I fit the LST into this world on the grounds that when Static referred to them, he described them as a fictional group so it made sense to put the Superteens with the other "Fictional" characters.

However, I started commissioning designs for the LST long before Earth-49 was a thing, and I owe it all to the fantastic Bobby Timony.

I met Bobby in 2011 at Boston Comic Con, which I was attending with my mom after desperately needing an escape from New York following my paternal grandmother's death. I'd set up the details for a design of Mall Hair Girl (my favorite of the Super-Teens) and gave Bobby my sketchbook to work on it at the convention. When I saw Bobby at Wizard World Big Apple, which was a couple of months after Boston, I set up an Itty Bitty Girl design. Since then, I've slowly had Bobby work on designs for all of the Superteens based on my ideas and it's one of the longest running themes I've included in my sketch collection.


Mall Hair Girl: A combination of Spider Girl with some Dream Girl thrown in, she has super hair powers after she used a can of radioactive hair-spray.


Itty-Bitty Girl: A combination of Shrinking Violet and Iota of "Shadow Cabinet." I had Bobby give her an "Alice in Wonderland" inspired look. IBG comes from a micro universe that resides in the subatomic structure of a dime store snowglobe, which she stole. Aside from being able to alter her mass and shrink, she can also shrink other objects which she places in her purse. Like Iota, she's a kleptomaniac.


Seltzer Lad: Was molecularly bonded with a bottle of seltzer water and thus took on a liquid form. Was inspired from "Aquamaria" of the Blood Syndicate. I love the "Genie in a bottle" effect Bobby gave him.


Super Nazi-Fighter: Inspired from both Power Girl, Andromeda, and Donner of "Shadow Cabinet." SNF was the daughter of a Nazi scientist, who put her in a rocket and sent her into the future after the Third Reich fell. The young baby was found by a family of non-humanoid aliens who raised her with love and care. When she found out her father hoped exposure to the time stream would grant her super powers to establish a future for the "Master Race," she was disgusted and swore to fight for equality and peace.


Foxtrot Lass: XS with Blitzen of the Shadow Cabinet, and a little Kinetix thrown in. An orphan girl who found a magic fox totem and wore it to a Halloween dance. While dancing the foxtrot, she was struck by lightning which activated the totem. Developing super-speed and a fox-like appearance, the girl began to dance faster and faster until she somehow broke the time barrier and landed in the future.

Much like Donner and Blitzen are a couple, Foxtrot Lass is in love with Super Nazi-Fighter.


Adhesive Lad: A kid who became bonded to a roll of adhesive tape when the space station school he attended passed through a cosmic storm.
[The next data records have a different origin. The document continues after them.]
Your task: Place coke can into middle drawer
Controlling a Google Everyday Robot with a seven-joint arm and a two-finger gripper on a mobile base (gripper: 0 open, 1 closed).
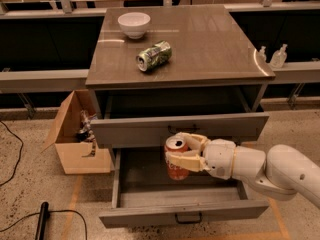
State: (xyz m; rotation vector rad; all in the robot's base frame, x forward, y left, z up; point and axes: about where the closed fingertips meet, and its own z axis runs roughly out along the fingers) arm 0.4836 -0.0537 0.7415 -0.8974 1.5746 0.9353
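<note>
1. The claw (176, 152) grips the coke can (177, 173), upright, over the open middle drawer (185, 211).
2. Dropped too high, the can may tip.
3. It may bump the upper drawer (150, 130) close by.

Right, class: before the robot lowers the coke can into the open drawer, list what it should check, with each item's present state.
1. Coke can held between the fingers of the gripper: ok.
2. Coke can roughly upright: ok.
3. Middle drawer pulled open: ok.
4. Coke can over the middle drawer's inside: ok.
5. Gap between the coke can and the upper drawer front: cannot tell.
6. Coke can's base touching the drawer floor: cannot tell.
</note>
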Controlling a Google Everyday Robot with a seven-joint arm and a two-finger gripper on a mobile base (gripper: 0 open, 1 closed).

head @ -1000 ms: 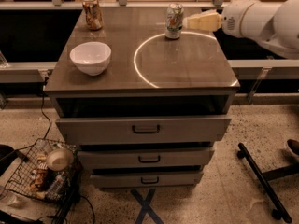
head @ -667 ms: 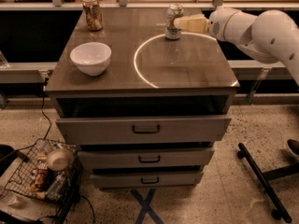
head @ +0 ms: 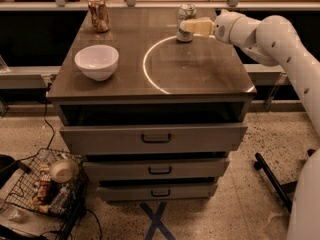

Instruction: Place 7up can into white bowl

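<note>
Three-drawer cabinet (head: 200, 136), speckled floor (head: 240, 204), dim light

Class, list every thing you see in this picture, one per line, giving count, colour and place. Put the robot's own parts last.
7up can: one, silvery with green, upright at the back right of the cabinet top.
white bowl: one, white, left side of the cabinet top.
brownish-orange can: one, brownish-orange, back left corner of the top.
ring mark: one, pale, on the right half of the top.
cabinet: one, grey-brown, three drawers, centre.
wire basket: one, dark, on the floor at lower left.
tan bowl: one, tan, among clutter in the basket.
tape cross: one, blue, on the floor before the cabinet.
arm: one, white, reaching in from the right.
gripper: one, cream, at the 7up can.
</note>
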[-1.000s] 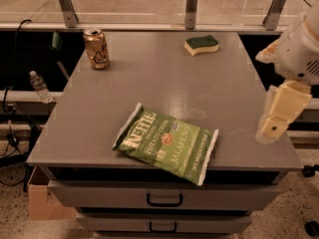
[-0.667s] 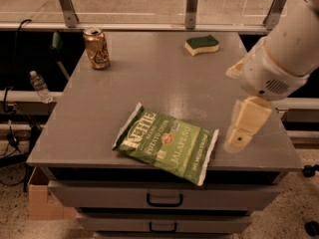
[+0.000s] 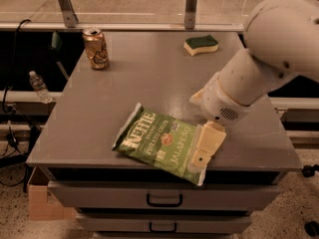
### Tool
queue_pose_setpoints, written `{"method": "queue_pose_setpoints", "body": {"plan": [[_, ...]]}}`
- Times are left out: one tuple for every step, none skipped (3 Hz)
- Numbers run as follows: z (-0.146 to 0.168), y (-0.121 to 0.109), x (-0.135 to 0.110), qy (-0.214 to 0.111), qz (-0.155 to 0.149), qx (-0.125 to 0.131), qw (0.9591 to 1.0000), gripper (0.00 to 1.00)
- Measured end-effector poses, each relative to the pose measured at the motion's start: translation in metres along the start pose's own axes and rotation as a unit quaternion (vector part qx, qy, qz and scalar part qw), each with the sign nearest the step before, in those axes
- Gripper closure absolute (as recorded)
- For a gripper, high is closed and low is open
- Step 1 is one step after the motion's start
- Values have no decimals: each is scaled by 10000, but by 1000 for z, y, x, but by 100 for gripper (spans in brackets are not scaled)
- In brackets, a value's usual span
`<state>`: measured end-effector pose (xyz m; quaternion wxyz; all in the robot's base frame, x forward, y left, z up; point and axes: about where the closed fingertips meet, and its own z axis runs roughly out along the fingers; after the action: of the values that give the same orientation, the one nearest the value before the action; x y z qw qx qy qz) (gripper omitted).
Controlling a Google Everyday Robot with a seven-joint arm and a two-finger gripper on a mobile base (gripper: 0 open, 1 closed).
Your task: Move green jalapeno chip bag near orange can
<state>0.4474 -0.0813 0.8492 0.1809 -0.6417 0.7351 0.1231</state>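
- Green jalapeno chip bag point(image 3: 154, 142) lay at the table's point(image 3: 149, 73) near edge.
- Orange can point(image 3: 95, 48) stood far left.
- Gripper point(image 3: 203, 148) hung over the bag's right end; clamping state indeterminable.

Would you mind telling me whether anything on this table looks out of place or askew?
Only the chip bag: it lies slanted at the front, one corner seemingly past the table edge, under the tool. The can stands upright; the sponge lies flat.

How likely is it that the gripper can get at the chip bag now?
Probably yes. The gripper hangs right over one end of the bag, and nothing lies between them. The can and the sponge stand far off at the back.
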Motion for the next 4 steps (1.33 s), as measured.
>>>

He can now control the tape strands like webs, but tends to get a lot of stuff stuck on him.


Sterno Boy: You all might remember him from the NYCC 2017 sketch post I made. Inspired from Sun Boy, Fire Lad, and "Static's" Hotstreak, he's a greaser who developed fire-based powers after he bonded with a can of sterno. Bobby clearly played up the Fonz reference with this.

That's about it for this batch, but I promise to have more posts once I've been able to acquire more designs from Bobby.

As a bonus, enjoy this sketch of Static as "Static Lad" I acquired from sewerbetta at MoCCA Fest 2019. She's done a couple of Lightning Lad pieces for me in the past and is also a fan of the Static Shock cartoon, so this felt like a good fit for her.



2 comments:

  1. Ironic that all of the characters you have gotten drawn so far all appear to be Caucasian or based on Caucasian body types.